Data entries:
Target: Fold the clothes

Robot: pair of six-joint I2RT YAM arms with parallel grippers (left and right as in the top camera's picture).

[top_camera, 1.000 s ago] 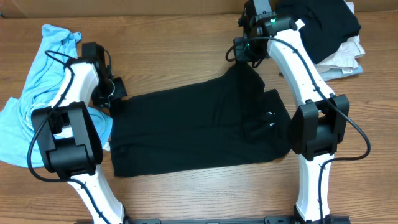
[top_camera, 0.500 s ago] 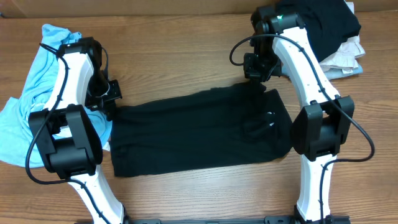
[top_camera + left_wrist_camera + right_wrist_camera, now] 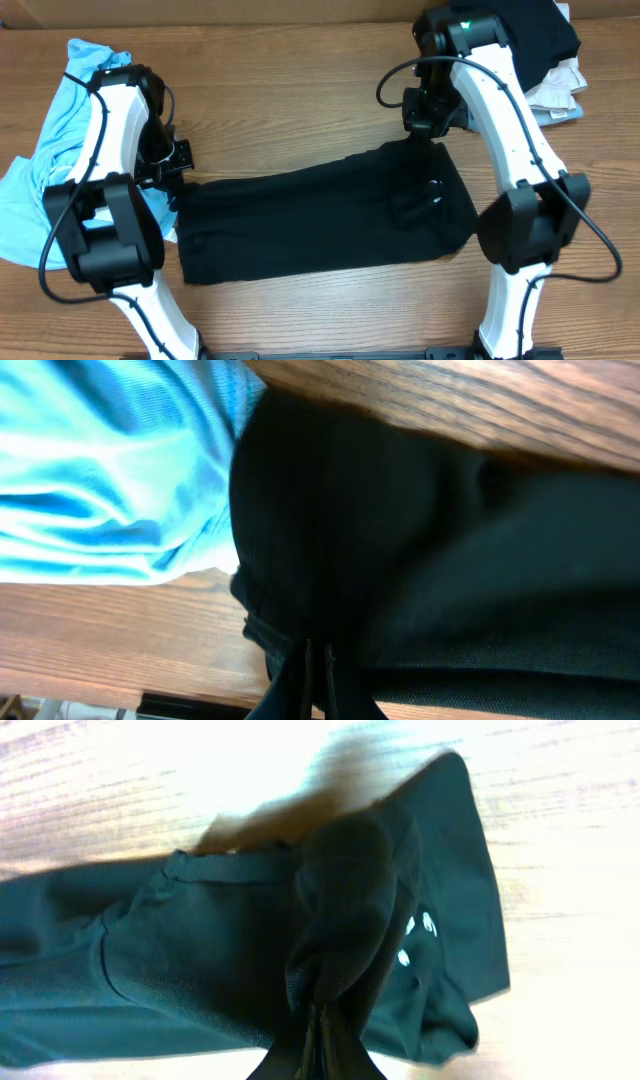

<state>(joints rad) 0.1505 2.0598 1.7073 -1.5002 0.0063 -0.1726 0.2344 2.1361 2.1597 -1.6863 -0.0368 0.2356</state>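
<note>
Over the shirt (image 3: 300, 225), both arms (image 3: 110, 110) (image 3: 500, 100) bend down; end effectors (image 3: 177, 165) (image 3: 419, 138) clamped

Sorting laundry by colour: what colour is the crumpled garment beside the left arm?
The garment is plain light blue, best seen from the left wrist.

Overhead view evenly lit and sharp, shadows faint. Right wrist view overexposed, the surface (image 3: 560, 840) bleached nearly white. Left wrist view soft, the shirt (image 3: 450, 580) a featureless black
</note>
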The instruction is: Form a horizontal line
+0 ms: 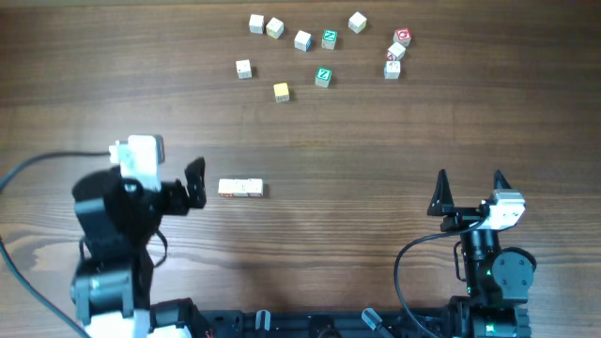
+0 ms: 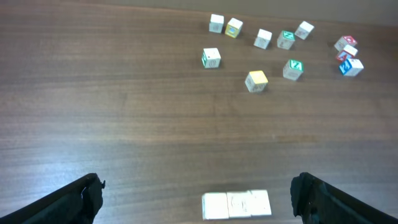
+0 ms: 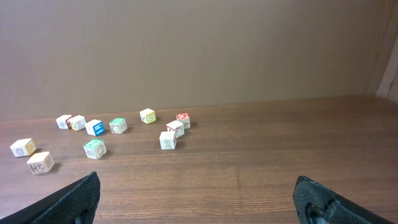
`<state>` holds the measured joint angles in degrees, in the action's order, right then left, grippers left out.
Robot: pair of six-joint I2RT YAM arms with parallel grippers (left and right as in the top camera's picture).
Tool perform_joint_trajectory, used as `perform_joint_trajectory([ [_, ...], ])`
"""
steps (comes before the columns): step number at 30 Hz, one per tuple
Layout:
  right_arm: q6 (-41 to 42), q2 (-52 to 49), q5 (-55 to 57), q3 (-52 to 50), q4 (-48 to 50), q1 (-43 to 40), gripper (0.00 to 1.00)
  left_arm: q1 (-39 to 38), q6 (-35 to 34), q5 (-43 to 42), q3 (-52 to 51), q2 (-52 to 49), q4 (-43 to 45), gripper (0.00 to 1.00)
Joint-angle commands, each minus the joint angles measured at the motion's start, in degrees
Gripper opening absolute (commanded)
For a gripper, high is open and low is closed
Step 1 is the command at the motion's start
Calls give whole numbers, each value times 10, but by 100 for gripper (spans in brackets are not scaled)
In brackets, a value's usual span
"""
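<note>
The horizontal line [image 1: 241,189] is a short row of three pale cubes touching side by side, lying left of the table's middle. My left gripper [image 1: 195,184] stands open just left of the row, a small gap away, holding nothing. In the left wrist view the row [image 2: 236,205] lies at the bottom edge between the wide-apart fingers [image 2: 87,194], nearer the right one. My right gripper [image 1: 470,178] is open over bare wood at the right, far from the row. The right wrist view shows the gripper [image 3: 196,180] with nothing between its fingers.
Several loose cubes lie scattered along the far side: a yellow-topped cube [image 1: 281,91], a green-topped cube [image 1: 323,77] and a red-marked cluster [image 1: 395,52] among them. They show too in the left wrist view [image 2: 256,81]. A black cable [image 1: 38,167] curves at the left.
</note>
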<state>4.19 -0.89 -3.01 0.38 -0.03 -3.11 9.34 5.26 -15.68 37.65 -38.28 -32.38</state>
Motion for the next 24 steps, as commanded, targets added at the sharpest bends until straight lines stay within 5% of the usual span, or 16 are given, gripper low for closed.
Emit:
perform_joint_trajectory([
  [1, -10, 6, -9, -1, 1, -3, 100, -3, 2, 3, -90, 127, -2, 100],
  [6, -10, 6, -9, -1, 1, -3, 100, -3, 2, 3, -171, 295, -98, 100],
  [12, -10, 6, -9, -1, 1, -3, 100, -3, 3, 3, -175, 327, -252, 100],
  [24, -10, 6, -9, -1, 1, -3, 100, -3, 2, 8, -181, 330, -254, 100],
])
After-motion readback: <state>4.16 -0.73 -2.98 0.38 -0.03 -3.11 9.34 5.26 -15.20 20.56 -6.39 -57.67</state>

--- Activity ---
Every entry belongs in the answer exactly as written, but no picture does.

--- Completed task ---
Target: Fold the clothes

Robot: pair of six-joint I2RT YAM arms with parallel grippers (left and right as in the top camera's picture).

[top_camera, 1.000 s ago] 
[top_camera, 0.500 s ago] 
[top_camera + left_wrist_camera + right_wrist_camera, now] 

<state>(joints rad) 0.1505 2.0598 1.7073 -1.5002 0.0063 -0.1726 0.2344 2.1361 2.1597 -1.6863 -0.0368 0.2356</state>
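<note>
Over the shirt (image 3: 300, 225), both arms (image 3: 110, 110) (image 3: 500, 100) bend down; end effectors (image 3: 177, 165) (image 3: 419, 138) clamped

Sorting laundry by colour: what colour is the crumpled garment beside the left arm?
The garment is plain light blue, best seen from the left wrist.

Overhead view evenly lit and sharp, shadows faint. Right wrist view overexposed, the surface (image 3: 560, 840) bleached nearly white. Left wrist view soft, the shirt (image 3: 450, 580) a featureless black
</note>
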The instruction is: Form a horizontal line
+0 ms: 
+0 ms: 
+0 ms: 
`<state>` holds the measured joint angles in degrees, in the action's order, right then left, grippers left out.
Robot: pair of six-joint I2RT YAM arms with parallel grippers (left and right as in the top camera's picture).
Tool perform_joint_trajectory, used as `perform_joint_trajectory([ [_, ...], ])`
"""
steps (comes before the columns): step number at 30 Hz, one per tuple
Layout:
  right_arm: q6 (-41 to 42), q2 (-52 to 49), q5 (-55 to 57), q3 (-52 to 50), q4 (-48 to 50), q1 (-43 to 40), gripper (0.00 to 1.00)
  left_arm: q1 (-39 to 38), q6 (-35 to 34), q5 (-43 to 42), q3 (-52 to 51), q2 (-52 to 49), q4 (-43 to 45), gripper (0.00 to 1.00)
Joint-angle commands, each minus the joint angles measured at the motion's start, in degrees
Gripper opening absolute (commanded)
For a gripper, high is open and low is closed
Step 1 is the command at the motion's start
Calls give whole numbers, each value times 10, but by 100 for gripper (spans in brackets are not scaled)
In brackets, a value's usual span
"""
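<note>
The horizontal line [image 1: 241,189] is a short row of three pale cubes touching side by side, lying left of the table's middle. My left gripper [image 1: 195,184] stands open just left of the row, a small gap away, holding nothing. In the left wrist view the row [image 2: 236,205] lies at the bottom edge between the wide-apart fingers [image 2: 87,194], nearer the right one. My right gripper [image 1: 470,178] is open over bare wood at the right, far from the row. The right wrist view shows the gripper [image 3: 196,180] with nothing between its fingers.
Several loose cubes lie scattered along the far side: a yellow-topped cube [image 1: 281,91], a green-topped cube [image 1: 323,77] and a red-marked cluster [image 1: 395,52] among them. They show too in the left wrist view [image 2: 256,81]. A black cable [image 1: 38,167] curves at the left.
</note>
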<state>4.19 -0.89 -3.01 0.38 -0.03 -3.11 9.34 5.26 -15.68 37.65 -38.28 -32.38</state>
Motion for the next 24 steps, as commanded, targets added at the sharpest bends until straight lines stay within 5% of the usual span, or 16 are given, gripper low for closed.
Emit:
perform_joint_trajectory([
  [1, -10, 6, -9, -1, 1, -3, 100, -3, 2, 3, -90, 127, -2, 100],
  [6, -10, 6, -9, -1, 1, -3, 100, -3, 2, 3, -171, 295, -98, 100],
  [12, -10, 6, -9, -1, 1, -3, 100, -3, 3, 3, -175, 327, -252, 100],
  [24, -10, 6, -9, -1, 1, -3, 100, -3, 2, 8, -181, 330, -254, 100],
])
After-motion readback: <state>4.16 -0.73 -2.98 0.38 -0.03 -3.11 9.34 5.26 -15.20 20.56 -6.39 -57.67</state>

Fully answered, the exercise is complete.